Argument parsing for lists

joelcox commented 11 years ago

There are a few inconsistencies when performing operation on lists:

Non-associative arrays aren't stripped from their indexes, causing the indexes to also be included in the list.
Range commands on lists are not parsed correctly.

Originally reported by Benjamin MA.

joelcox commented 11 years ago

See https://travis-ci.org/joelcox/codeigniter-redis/jobs/3338152

tinkertim commented 11 years ago

The best fix here is to just implement the list related commands. It could be done by storing an array of commands that tells us when we need to treat input differently, but that's .. fragile.

joelcox commented 11 years ago

Correct. Another idea I had was checking whether the keys in the arrayare numerical sequential or not, but that isn't robust either.

tinkertim commented 11 years ago

Well, we're going to have the same problem with sets and sorted sets, as well as pubsub. I'm looking at _encode_request() again now, and it would not be hard to treat certain methods differently. There's about ~15 or so that would need this treatment.

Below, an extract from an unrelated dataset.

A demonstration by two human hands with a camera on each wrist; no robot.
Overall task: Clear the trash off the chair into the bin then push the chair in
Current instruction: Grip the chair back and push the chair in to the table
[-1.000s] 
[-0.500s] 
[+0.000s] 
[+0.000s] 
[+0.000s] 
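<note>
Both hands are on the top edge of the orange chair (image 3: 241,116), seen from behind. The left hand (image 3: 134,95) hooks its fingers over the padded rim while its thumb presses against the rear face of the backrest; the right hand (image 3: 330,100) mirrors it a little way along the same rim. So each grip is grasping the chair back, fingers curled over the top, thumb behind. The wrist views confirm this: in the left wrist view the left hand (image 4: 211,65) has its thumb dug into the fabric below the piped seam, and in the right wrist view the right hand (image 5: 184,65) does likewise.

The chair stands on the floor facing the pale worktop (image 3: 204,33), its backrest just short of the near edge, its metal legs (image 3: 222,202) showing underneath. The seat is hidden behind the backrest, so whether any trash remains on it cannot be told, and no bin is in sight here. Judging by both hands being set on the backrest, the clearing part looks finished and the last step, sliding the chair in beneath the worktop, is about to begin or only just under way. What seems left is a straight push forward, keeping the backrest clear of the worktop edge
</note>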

joelcox commented 11 years ago

So adding an array with these edge cases would be the way to go, I guess. I'll take a look at this on monday and add a bunch of unit tests for specific commands. Thanks for your input.

tinkertim commented 11 years ago

I should have a chance to do it tomorrow or Monday if you don't beat me to it.

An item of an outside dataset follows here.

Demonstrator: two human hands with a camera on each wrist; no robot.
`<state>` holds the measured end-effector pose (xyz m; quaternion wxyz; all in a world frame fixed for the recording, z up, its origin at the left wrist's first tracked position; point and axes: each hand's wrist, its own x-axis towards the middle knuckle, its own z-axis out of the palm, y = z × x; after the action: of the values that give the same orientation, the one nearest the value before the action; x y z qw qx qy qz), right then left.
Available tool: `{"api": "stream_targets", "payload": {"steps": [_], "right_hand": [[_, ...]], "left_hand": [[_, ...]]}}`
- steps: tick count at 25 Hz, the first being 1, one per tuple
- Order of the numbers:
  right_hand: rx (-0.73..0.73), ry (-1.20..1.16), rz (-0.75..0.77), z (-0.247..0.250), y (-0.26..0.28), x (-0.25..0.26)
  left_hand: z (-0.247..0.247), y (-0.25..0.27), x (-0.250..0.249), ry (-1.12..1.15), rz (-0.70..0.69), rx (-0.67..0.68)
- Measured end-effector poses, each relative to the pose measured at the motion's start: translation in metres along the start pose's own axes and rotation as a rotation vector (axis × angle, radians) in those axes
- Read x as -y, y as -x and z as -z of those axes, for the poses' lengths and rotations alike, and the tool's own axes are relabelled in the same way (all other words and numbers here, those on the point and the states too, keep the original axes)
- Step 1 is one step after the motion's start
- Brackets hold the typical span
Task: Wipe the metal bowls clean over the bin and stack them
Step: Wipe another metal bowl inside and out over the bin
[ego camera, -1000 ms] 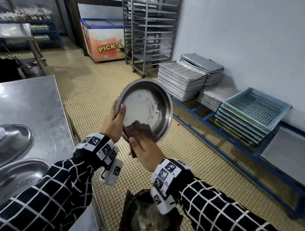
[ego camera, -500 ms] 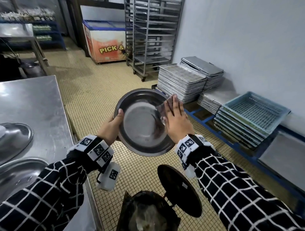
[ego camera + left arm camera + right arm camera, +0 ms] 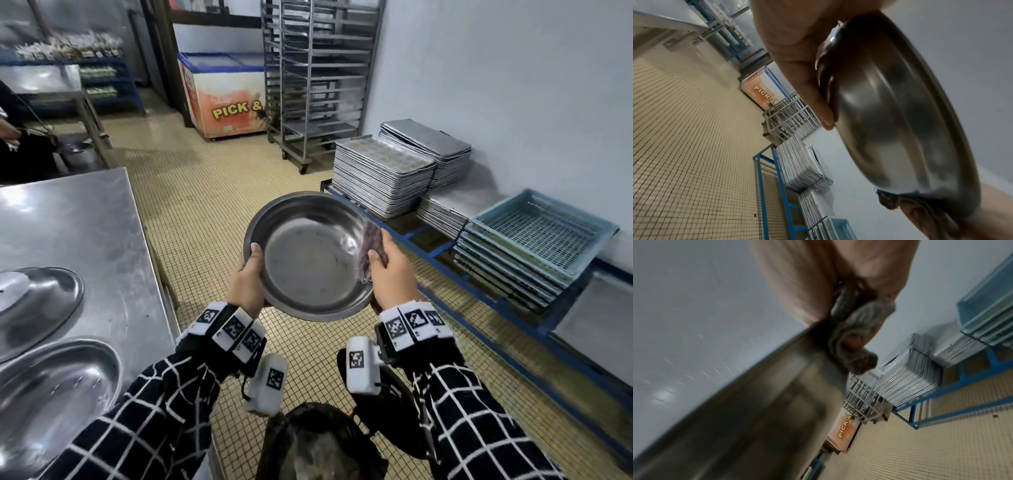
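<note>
- Broadly, the steel counter (image 3: 68,233) fills the left of the head view, with two more metal bowls on it: one upturned (image 3: 37,305), one nearer lying open-side up (image 3: 54,390).
- Along the right wall a low blue rack (image 3: 479,301) carries stacks of baking trays (image 3: 380,174) and a pile of blue plastic crates (image 3: 544,233); a wheeled tray trolley (image 3: 318,85) and a chest freezer (image 3: 222,99) lettered "PICK &" stand farther back on the tiled floor.
- Below the arms sits the bin (image 3: 322,445), open-mouthed, its dark lid (image 3: 394,411) tipped up at the right.
- Held in the air above and beyond the bin is the metal bowl (image 3: 308,257), inside facing the camera and tilted a little, a few faint smears on its bottom.
- On the bowl's near-left rim is the left hand (image 3: 248,284): its grip is closed on the rim, thumb inside, and the left wrist view shows fingers (image 3: 807,78) pressed along the outer wall.
- At the right rim is the right hand (image 3: 390,274), its grip pinched narrow around a brownish cloth (image 3: 370,250), thumb on top.
- That cloth lies against the inner wall just under the right rim; in the blurred right wrist view it bunches around a fingertip (image 3: 853,342) at the bowl's edge.
</note>
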<state>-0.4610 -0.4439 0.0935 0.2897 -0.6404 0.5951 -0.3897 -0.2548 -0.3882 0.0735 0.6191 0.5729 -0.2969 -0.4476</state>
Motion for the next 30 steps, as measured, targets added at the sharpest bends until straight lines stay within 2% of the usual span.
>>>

jbrower commented 11 years ago

Was this ever resolved? I'm wanting to use redis with CI and this looks like a nice clean implementation overall.

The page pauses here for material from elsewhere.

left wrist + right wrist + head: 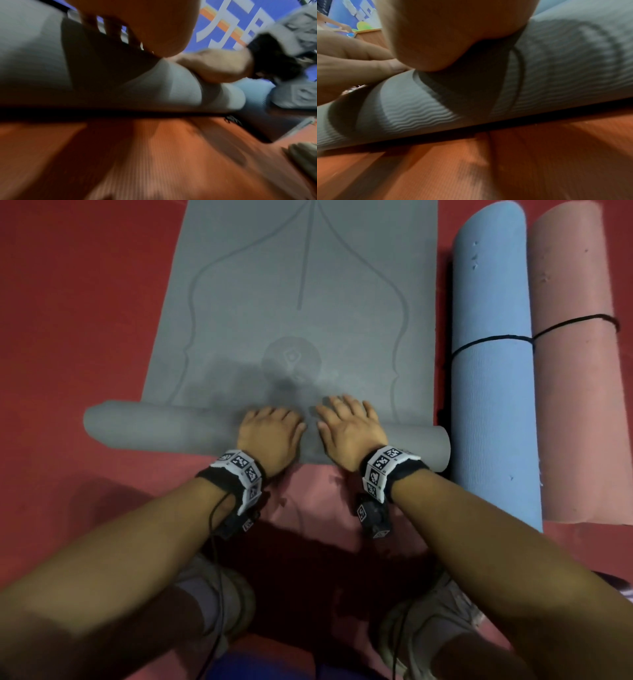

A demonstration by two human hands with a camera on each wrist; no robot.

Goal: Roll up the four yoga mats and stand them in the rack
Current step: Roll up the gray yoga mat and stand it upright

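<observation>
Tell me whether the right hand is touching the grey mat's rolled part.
Touching. The head view shows the right hand lying palm-down on the grey mat roll; the right wrist view shows its palm pressed onto it.

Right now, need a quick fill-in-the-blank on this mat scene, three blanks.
1. Both hands, left hand and right hand, press on the roll of the ____ mat.
2. Right of it lie the rolled blue mat and the rolled ____ mat.
3. A ____ cord wraps both.
Missing: grey; pink; black
</observation>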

joelcox commented 11 years ago

Hey Joseph, @tinkertim has a fix in the works, but I'm not sure if he made any progress due to the holidays.

tinkertim commented 11 years ago

I should have this pushed in the next few days. Sorry about the delays, my job ended just prior to the holidays, and then there were the holidays, so things have been rather frantic.

joelcox commented 11 years ago

No problem Tim!

danhunsaker commented 11 years ago

I think the changes I made in my pull request (Issue #20) have fixed the second half of this issue - that is, the list range commands being parsed incorrectly. That should leave just the first half, where indexes need to be stripped in certain cases. That sound right?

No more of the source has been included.